Changing classroom layouts impacts students' academic, emotional outcomes
- Using Maslow’s Hierarchy of Human Needs, Erin Werra, who writes about teaching practices and educational technology, explains in eSchoolNews how to build a learning environment that fosters student motivation.
- Starting from the bottom of Maslow’s pyramid, Werra wrote that students' physical needs, including having the proper light and acoustics and being compliant with the Americans with Disabilities Act, need to be met first.
- School culture is also key — from educators modeling empathy to helping students feel they belong — among crucial building blocks to motivating students to learn, she said.
Building an appropriate learning environment is crucial to maximizing the learning experience. Just the physical layout of a classroom can augment how students take in information and participate. Flexible seating arrangements — where students can actually change where they sit — are preferred by students, according to the Yale Center for Teaching and Learning. "In particular, students have been shown to be more partial towards classrooms with mobile versus fixed chairs, and trapezoidal tables with chairs on casters as opposed to rectangular tables with immobile chairs,” wrote the authors.
If administrators can’t provide elements like rolling chairs — understandable considering school budgets — moving classrooms outdoors at times can also augment lessons, breaking up what could be a rote experience into something that sparks learning.
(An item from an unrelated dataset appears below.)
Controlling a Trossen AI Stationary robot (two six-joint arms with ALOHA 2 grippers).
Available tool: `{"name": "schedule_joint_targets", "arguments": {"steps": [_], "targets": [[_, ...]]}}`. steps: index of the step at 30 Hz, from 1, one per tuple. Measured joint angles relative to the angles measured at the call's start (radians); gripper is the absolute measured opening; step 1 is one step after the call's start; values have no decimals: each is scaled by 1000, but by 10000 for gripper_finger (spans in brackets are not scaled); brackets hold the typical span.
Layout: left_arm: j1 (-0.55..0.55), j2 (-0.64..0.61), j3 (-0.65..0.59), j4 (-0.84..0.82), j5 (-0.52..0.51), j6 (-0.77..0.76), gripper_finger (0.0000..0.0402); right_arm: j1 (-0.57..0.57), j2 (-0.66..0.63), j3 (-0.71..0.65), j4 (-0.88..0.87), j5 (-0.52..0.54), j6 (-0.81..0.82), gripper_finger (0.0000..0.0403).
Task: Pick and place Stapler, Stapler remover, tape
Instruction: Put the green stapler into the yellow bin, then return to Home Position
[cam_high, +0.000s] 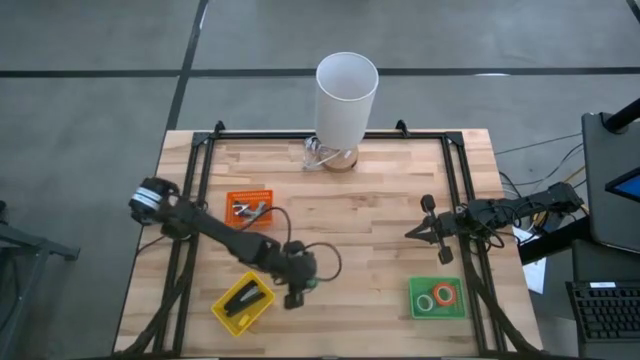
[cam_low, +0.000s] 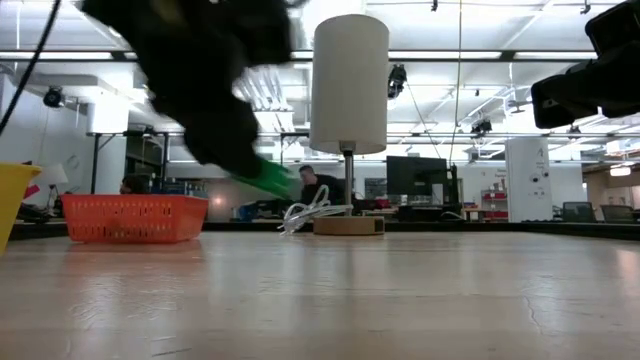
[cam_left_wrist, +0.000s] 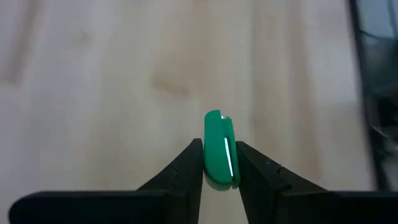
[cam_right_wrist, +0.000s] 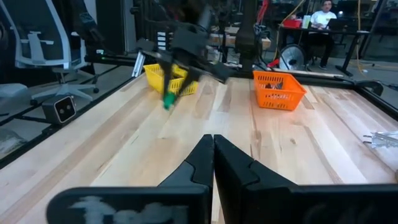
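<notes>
- Left arm reaches across the table's (cam_high: 360, 215) left half toward the near edge. Left gripper (cam_high: 300, 283) sits just right of the yellow tray (cam_high: 243, 303), above the bare wood.
- Left gripper is clenched on a green tape ring (cam_left_wrist: 219, 151): in the left wrist view both fingers (cam_left_wrist: 189, 167) press the ring's flat sides, ring standing on edge between them. In the low view the green ring (cam_low: 270, 180) hangs clear of the tabletop.
- Yellow tray, near left: holds the black stapler (cam_high: 241, 297), lying at a slant inside it.
- Orange tray (cam_high: 249, 209), behind the yellow one, left of centre: holds small grey metal pieces (cam_high: 250, 210); cannot tell their exact kind from above.
- Centre, far edge: white lamp (cam_high: 346, 95) on a round wooden base (cam_high: 340, 160), with a coil of pale cord (cam_high: 316, 153) beside the base.
- Green tray (cam_high: 437, 298), near right: holds two tape rings side by side, a pale green one (cam_high: 427, 302) and an orange-red one (cam_high: 446, 294).
- Right arm waits over the table's right edge. Right gripper (cam_high: 413, 232) points inward, well apart from the green tray, its fingers (cam_right_wrist: 202, 158) pressed together with nothing between them.
- Room beyond the table: a person (cam_right_wrist: 323, 14) sits at a desk, seen in the right wrist view.
</notes>
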Motion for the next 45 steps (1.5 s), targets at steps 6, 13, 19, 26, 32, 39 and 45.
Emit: {"name": "schedule_joint_targets", "arguments": {"steps": [6, 13, 19, 26, 32, 39, 45], "targets": [[-131, -126, 0, -177, 0, -148, 88, 0, 0, 0, 0, 0, 0, 8], [-294, -259, -2, -345, -112, -346, 88, 0, 0, 0, 0, 0, 0, 8], [-413, -309, -48, -434, -248, -530, 93, 0, -1, 0, 0, 0, 0, 8], [-477, -311, -136, -429, -282, -739, 94, 0, 0, 0, 0, 0, 0, 9], [-470, -311, -194, -428, -341, -814, 102, 0, 0, 0, 0, 0, 0, 8], [-470, -311, -202, -428, -343, -851, 183, 0, 0, 0, 0, 0, 0, 8], [-469, -312, -194, -426, -345, -773, 227, 0, 0, 0, 0, 0, 0, 8]]}}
A 2017 study published in the International Journal of Environmental Research and Public Health found that outdoor education programs "can promote students in respect of social, academic, physical and psychological dimensions.” It's important, therefore, for curriculum leaders to also work with school designers and the facility staff to discuss how shifting the learning environment can impact not only academic outcomes for students, but social-emotional ones as well.